This is the last part of wine data analysis. In the part I and part II, I have analyzed the difference between red wines and white wines and explored the relationship between each chemical properties and wine quality. In this part, I will build models to predict wine quality based on wine chemical properties. I choose ordinal logistic regression, decision tree, and random forest as my methods. In all of my models, I include all chemical properties as the independent variables.
I put wines into three groups based on wine quality. Wines with quality score less than 6 are grouped as 1, wines with quality score 6 are grouped as 2, and wines with quality score better than 6 are grouped as 3. Also, I split data into train data and test data to check the performance of my models.
red <- read.csv("wineQualityReds.csv")
white <- read.csv("wineQualityWhites.csv")
red$X <- NULL
white$X <- NULL
red$category[red$quality<6] <- 1
red$category[red$quality==6] <- 2
red$category[red$quality>6] <- 3
white$category[white$quality<6] <- 1
white$category[white$quality==6] <- 2
white$category[white$quality>6] <- 3
red$category <- as.factor(red$category)
white$category <- as.factor(white$category)
set.seed(3000)
spl = sample.split(red$category, SplitRatio = 0.7)

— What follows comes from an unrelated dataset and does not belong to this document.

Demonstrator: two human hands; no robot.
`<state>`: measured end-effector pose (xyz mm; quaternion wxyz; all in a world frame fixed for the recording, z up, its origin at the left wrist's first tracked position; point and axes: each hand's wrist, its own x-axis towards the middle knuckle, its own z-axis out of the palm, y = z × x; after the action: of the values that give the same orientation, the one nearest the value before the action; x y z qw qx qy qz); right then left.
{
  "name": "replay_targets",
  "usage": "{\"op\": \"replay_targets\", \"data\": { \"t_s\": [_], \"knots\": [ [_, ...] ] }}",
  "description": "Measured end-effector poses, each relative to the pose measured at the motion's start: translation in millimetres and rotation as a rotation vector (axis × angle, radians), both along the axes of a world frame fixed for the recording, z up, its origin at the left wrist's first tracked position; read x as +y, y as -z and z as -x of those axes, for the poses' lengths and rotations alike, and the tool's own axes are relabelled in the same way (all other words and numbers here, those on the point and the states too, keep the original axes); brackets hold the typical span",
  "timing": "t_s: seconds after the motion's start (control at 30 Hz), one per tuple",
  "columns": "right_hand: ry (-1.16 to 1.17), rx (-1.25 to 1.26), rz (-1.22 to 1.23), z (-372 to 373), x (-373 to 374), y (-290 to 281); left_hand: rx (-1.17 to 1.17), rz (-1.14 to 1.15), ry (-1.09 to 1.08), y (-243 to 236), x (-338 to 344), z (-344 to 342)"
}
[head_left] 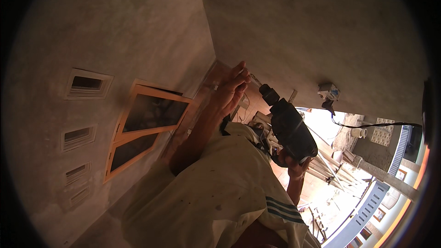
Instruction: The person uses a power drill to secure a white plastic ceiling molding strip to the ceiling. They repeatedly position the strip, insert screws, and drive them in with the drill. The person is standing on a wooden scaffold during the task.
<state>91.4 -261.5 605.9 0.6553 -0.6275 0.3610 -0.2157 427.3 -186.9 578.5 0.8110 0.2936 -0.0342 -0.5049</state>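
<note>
My right hand (pixel 294 163) is wrapped round the grip of a dark power drill (pixel 294 128), right of my body. The drill tilts up and to the left, its chuck (pixel 268 94) toward my left hand. A thin drill bit (pixel 255 79) reaches from the chuck to the fingers of my left hand (pixel 233 88). Those fingers are bent together round the bit's tip, which they hide. Both hands are close to a plain plastered wall (pixel 298 32); whether the bit touches it cannot be seen.
A white box (pixel 329 92) with a dark cable (pixel 376 124) is fixed to the wall at right. On the left wall are a wood-framed window (pixel 151 115) and several small vents (pixel 87 84). Pipes or poles (pixel 324 167) lie beyond the drill, near a bright opening.
</note>
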Motion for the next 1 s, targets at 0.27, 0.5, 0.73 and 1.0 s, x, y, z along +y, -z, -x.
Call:
{"op": "replay_targets", "data": {
  "t_s": [0.27,0.5,0.73,1.0],
  "knots": [
    [0.030,-0.047,-0.077,14,-12,4,-0.014,0.019,0.016,-10,1,10],
    [-0.035,-0.091,0.070,19,-21,11,-0.167,-0.014,0.102,-14,6,7],
    [0.037,-0.074,0.081,32,-23,10,-0.134,0.047,0.107,-7,5,17],
    [0.026,-0.112,-0.094,51,-34,9,-0.219,-0.058,0.186,-3,7,23]
  ]
}}
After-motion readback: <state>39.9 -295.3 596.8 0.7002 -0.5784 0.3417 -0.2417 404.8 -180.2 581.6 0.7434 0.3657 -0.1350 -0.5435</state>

redtrain = subset(red, spl==TRUE)
redtest = subset(red, spl==FALSE)
set.seed(3000)
spl = sample.split(white$category, SplitRatio = 0.7)
whitetrain = subset(white, spl==TRUE)
whitetest = subset(white, spl==FALSE)
redordinal <- polr(category ~ fixed.acidity+volatile.acidity+citric.acid+residual.sugar+chlorides+free.sulfur.dioxide+total.sulfur.dioxide+density+pH+sulphates+alcohol,
data=redtrain)
redordinalpred <- predict(redordinal, redtest, type="class")

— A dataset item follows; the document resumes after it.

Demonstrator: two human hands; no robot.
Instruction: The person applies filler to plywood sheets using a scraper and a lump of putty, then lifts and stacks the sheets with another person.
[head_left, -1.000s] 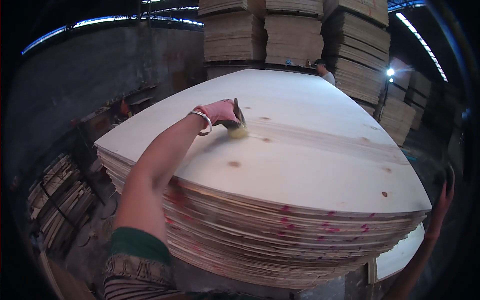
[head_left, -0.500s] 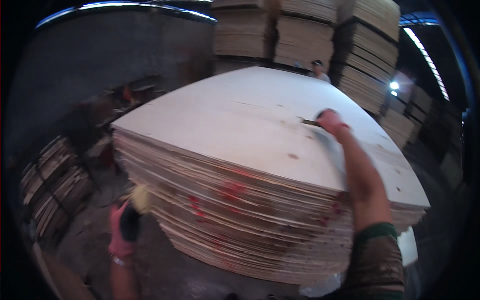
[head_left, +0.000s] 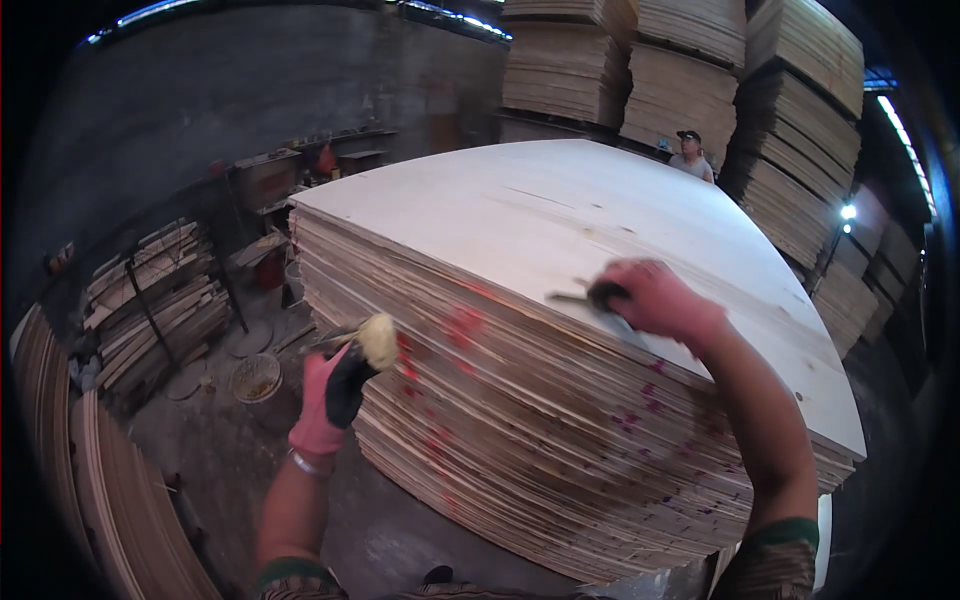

table(redordinalpred, redtest$category)
##
## redordinalpred 1 2 3
## 1 164 68 2
## 2 58 112 40
## 3 1 11 23
The accuracy rate of ordinal logistic regression model for red wines is (164+112+23)/479=0.6242171.
whiteordinal <- polr(category ~ fixed.acidity+volatile.acidity+citric.acid+residual.sugar+chlorides+free.sulfur.dioxide+total.sulfur.dioxide+density+pH+sulphates+alcohol,
data=whitetrain)
whiteordinalpred <- predict(whiteordinal, whitetest, type="class")
table(whiteordinalpred, whitetest$category)
##
## whiteordinalpred 1 2 3
## 1 260 124 23
## 2 222 431 185
## 3 10 104 110
The accuracy rate of ordinal logistic regression model for white wines is (260+431+110)/1469=0.5452689.
redtree = rpart(category ~ fixed.acidity+volatile.acidity+citric.acid+residual.sugar+chlorides+free.sulfur.dioxide+total.sulfur.dioxide+density+pH+sulphates+alcohol,
data=redtrain, method="class")
redtreepred <- predict(redtree, redtest, type="class")
table(redtreepred, redtest$category)
##
## redtreepred 1 2 3
## 1 153 61 4
## 2 66 109 30
## 3 4 21 31
The accuracy rate of decision tree model for red wines is (153+109+31)/479=0.611691.
whitetree = rpart(category ~ fixed.acidity+volatile.acidity+citric.acid+residual.sugar+chlorides+free.sulfur.dioxide+total.sulfur.dioxide+density+pH+sulphates+alcohol,
data=whitetrain, method="class")
whitetreepred <- predict(whitetree, whitetest, type="class")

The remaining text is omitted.